EXERCISE DESCRIPTION: From the records below, copy out exactly the lines from the one containing "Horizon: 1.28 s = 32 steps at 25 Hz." to the one containing "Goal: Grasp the", both included. Add nothing else.

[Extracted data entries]

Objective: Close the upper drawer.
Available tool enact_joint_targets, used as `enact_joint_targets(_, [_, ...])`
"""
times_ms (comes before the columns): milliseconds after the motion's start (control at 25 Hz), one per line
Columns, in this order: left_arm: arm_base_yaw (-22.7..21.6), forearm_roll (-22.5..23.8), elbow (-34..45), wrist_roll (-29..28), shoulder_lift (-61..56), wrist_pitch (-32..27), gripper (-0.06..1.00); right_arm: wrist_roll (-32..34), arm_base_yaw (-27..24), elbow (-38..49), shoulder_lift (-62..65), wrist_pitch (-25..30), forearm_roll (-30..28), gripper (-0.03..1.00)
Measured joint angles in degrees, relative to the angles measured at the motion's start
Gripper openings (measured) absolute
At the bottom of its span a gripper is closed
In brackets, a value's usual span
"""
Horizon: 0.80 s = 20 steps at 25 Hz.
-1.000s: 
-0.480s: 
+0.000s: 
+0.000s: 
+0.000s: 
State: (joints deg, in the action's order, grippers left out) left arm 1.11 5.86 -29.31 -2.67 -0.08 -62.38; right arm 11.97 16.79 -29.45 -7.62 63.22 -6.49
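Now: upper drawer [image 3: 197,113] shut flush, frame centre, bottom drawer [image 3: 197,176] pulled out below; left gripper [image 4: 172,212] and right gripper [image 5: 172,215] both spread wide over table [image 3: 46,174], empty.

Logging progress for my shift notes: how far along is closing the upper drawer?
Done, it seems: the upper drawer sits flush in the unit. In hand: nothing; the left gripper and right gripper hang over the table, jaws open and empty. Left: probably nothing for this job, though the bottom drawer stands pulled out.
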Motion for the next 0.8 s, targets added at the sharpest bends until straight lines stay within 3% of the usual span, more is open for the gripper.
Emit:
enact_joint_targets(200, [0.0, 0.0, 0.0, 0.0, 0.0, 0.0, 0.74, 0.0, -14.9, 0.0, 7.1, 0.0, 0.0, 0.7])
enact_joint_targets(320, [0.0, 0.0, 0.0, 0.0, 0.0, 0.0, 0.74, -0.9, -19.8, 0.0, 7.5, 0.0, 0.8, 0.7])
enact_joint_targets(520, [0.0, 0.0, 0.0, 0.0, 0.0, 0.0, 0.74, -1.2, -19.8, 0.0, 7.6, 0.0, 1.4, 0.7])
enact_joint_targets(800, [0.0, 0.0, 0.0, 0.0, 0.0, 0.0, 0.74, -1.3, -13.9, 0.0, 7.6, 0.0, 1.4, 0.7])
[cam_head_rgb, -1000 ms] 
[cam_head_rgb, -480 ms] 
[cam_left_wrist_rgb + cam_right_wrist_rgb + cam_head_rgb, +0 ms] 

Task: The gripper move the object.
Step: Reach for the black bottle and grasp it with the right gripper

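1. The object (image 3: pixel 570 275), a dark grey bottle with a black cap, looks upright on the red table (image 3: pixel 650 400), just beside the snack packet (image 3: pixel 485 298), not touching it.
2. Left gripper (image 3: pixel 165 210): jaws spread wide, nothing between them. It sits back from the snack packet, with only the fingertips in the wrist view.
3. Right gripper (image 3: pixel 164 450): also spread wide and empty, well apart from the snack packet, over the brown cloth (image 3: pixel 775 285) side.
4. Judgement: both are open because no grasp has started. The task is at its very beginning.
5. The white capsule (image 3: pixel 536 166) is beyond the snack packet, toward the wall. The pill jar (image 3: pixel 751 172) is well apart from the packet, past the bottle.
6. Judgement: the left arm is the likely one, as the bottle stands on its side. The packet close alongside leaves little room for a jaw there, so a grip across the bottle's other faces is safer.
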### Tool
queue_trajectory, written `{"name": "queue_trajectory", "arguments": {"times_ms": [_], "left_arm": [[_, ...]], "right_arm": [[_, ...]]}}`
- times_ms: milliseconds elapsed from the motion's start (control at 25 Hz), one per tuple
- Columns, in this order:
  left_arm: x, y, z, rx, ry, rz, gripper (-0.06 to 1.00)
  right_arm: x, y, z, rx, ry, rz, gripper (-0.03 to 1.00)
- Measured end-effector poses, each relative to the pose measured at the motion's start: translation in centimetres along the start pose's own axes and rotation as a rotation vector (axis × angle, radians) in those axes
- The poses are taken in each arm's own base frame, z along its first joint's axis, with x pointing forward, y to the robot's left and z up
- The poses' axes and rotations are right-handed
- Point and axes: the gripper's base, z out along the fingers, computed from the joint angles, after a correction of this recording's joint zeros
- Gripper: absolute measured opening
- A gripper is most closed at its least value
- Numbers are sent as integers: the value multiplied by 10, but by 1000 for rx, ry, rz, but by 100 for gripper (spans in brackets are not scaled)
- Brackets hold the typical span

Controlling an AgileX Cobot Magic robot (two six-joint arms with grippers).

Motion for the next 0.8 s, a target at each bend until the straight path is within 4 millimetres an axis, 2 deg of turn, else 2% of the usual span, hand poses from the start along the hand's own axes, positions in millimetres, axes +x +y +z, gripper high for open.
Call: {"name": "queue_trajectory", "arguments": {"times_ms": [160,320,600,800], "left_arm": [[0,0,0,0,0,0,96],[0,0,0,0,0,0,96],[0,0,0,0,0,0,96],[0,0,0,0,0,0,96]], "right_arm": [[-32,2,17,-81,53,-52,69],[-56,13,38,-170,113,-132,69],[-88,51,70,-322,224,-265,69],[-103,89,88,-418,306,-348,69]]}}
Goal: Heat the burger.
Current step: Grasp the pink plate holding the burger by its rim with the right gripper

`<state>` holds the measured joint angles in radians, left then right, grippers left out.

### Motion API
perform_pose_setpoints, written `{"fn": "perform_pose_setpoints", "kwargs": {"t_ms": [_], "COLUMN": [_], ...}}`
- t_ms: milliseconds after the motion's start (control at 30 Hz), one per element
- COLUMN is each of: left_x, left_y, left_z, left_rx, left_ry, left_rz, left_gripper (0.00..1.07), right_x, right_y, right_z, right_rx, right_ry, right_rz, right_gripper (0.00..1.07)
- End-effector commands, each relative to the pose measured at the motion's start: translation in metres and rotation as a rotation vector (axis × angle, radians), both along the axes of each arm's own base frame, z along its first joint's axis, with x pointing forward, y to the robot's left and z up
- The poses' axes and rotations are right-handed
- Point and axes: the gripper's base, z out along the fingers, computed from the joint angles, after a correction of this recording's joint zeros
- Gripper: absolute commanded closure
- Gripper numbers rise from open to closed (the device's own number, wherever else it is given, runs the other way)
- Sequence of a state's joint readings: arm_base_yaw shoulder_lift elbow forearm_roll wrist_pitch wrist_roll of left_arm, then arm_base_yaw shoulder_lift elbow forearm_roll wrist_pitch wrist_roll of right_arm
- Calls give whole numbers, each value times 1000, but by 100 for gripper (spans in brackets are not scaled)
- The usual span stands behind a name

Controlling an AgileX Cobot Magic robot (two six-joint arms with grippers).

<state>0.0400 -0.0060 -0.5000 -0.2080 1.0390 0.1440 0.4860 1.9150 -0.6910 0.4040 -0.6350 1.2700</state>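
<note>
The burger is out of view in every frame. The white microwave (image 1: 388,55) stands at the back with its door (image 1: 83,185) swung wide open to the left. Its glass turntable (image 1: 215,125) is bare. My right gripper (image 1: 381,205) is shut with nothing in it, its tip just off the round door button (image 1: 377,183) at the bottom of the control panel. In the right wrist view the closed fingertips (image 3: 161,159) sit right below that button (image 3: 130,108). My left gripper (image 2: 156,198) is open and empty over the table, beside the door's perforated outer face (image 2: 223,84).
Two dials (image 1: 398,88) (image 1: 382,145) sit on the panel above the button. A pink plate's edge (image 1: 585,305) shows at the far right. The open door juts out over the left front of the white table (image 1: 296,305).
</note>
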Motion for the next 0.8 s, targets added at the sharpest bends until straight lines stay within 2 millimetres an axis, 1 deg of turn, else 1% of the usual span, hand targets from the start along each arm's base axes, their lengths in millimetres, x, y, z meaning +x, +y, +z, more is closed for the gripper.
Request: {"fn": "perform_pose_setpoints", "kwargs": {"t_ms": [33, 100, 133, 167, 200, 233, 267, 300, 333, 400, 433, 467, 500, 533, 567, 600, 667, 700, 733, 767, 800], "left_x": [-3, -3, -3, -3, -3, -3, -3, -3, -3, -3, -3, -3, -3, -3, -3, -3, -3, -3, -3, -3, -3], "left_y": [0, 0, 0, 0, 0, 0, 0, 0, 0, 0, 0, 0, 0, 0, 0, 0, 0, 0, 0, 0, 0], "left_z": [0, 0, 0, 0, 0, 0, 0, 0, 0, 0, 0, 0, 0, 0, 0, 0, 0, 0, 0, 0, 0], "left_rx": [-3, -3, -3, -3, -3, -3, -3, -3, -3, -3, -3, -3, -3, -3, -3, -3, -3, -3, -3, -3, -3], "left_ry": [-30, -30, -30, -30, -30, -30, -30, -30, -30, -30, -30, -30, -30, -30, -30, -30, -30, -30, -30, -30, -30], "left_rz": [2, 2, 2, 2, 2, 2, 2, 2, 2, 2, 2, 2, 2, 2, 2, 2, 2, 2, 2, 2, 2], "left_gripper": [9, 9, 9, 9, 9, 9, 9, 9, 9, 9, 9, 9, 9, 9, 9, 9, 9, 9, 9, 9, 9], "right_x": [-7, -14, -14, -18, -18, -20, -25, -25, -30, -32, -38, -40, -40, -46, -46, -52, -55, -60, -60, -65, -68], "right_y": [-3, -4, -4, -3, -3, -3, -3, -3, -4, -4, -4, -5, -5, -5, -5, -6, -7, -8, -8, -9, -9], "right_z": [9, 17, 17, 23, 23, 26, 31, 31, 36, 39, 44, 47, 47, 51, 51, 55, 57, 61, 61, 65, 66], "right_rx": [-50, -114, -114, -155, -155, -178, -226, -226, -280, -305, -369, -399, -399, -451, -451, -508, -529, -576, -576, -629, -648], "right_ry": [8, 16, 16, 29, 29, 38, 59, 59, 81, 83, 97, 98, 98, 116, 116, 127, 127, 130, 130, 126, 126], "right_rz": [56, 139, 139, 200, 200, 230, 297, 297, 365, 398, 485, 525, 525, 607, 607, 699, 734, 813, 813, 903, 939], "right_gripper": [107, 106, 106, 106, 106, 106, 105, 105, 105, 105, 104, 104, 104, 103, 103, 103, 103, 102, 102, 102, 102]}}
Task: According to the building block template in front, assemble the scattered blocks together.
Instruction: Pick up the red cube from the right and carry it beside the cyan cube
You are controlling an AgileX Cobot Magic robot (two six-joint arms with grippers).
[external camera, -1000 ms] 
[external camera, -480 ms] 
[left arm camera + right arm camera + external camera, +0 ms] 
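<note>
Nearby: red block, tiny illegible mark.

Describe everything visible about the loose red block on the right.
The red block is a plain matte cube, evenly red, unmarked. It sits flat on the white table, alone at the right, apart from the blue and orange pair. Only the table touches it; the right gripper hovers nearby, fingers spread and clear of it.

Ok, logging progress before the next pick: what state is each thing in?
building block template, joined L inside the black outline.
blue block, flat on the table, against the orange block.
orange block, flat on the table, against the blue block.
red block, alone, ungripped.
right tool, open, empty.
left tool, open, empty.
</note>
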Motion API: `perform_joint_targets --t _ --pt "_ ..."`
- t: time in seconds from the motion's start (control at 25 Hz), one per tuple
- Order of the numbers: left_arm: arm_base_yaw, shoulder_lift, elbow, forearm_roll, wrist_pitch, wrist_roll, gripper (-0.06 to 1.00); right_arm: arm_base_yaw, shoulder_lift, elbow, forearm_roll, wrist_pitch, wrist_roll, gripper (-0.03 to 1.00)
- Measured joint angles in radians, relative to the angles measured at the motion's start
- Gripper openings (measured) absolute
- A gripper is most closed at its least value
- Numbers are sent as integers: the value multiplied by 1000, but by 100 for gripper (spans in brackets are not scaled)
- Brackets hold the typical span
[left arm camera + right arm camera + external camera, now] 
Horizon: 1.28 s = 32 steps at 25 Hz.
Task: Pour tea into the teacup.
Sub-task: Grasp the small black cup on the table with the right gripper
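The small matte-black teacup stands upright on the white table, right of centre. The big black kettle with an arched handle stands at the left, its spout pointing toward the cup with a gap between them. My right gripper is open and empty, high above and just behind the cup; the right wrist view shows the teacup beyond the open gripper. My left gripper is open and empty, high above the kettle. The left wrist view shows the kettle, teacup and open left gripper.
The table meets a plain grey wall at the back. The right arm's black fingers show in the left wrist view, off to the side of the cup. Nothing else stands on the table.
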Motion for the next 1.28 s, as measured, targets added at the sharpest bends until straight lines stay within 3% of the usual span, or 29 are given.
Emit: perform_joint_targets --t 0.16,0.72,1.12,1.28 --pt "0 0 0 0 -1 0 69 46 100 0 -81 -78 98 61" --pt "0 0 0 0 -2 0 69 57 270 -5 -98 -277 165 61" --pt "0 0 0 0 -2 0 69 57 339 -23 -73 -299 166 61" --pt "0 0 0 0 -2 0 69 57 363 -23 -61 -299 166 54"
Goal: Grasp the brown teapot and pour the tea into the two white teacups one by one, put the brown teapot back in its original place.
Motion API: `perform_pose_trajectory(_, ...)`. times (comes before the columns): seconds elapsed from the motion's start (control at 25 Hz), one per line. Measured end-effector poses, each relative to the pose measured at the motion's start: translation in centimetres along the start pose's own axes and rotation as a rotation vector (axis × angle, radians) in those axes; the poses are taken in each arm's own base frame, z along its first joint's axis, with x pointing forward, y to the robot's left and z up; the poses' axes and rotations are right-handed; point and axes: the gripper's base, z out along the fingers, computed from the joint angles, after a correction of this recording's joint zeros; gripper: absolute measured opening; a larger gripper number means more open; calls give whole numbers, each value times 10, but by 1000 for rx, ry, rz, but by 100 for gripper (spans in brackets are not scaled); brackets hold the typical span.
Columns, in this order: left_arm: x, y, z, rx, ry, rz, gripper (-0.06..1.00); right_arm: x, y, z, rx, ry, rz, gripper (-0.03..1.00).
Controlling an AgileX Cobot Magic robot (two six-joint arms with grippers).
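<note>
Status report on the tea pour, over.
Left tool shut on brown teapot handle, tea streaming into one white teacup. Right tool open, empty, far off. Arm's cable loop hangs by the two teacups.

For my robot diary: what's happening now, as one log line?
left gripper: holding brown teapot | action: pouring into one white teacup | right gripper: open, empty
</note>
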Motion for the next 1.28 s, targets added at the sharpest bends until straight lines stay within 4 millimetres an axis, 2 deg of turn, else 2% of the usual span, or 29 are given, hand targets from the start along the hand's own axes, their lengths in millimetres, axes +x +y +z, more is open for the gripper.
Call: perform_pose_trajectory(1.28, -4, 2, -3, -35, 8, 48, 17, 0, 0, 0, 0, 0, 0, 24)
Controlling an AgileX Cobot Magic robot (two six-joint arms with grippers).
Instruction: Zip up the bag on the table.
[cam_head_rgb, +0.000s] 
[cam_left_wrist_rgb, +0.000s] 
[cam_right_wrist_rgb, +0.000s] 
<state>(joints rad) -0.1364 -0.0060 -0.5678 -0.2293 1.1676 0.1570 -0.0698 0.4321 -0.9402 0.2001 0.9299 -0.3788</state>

ANSWER:
Horizon: 1.28 s = 32 steps at 25 Hz.
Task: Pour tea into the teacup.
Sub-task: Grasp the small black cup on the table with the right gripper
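The small matte-black teacup stands upright on the white table, right of centre. The big black kettle with an arched handle stands at the left, its spout pointing toward the cup with a gap between them. My right gripper is open and empty, high above and just behind the cup; the right wrist view shows the teacup beyond the open gripper. My left gripper is open and empty, high above the kettle. The left wrist view shows the kettle, teacup and open left gripper.
The table meets a plain grey wall at the back. The right arm's black fingers show in the left wrist view, off to the side of the cup. Nothing else stands on the table.
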Motion for the next 1.28 s, as measured, targets added at the sharpest bends until straight lines stay within 3% of the usual span, or 29 are given.
Emit: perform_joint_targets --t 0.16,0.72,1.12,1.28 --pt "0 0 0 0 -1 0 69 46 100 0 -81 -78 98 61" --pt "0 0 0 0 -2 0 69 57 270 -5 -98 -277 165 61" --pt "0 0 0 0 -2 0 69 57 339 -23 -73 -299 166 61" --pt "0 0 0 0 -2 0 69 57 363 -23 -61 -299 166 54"
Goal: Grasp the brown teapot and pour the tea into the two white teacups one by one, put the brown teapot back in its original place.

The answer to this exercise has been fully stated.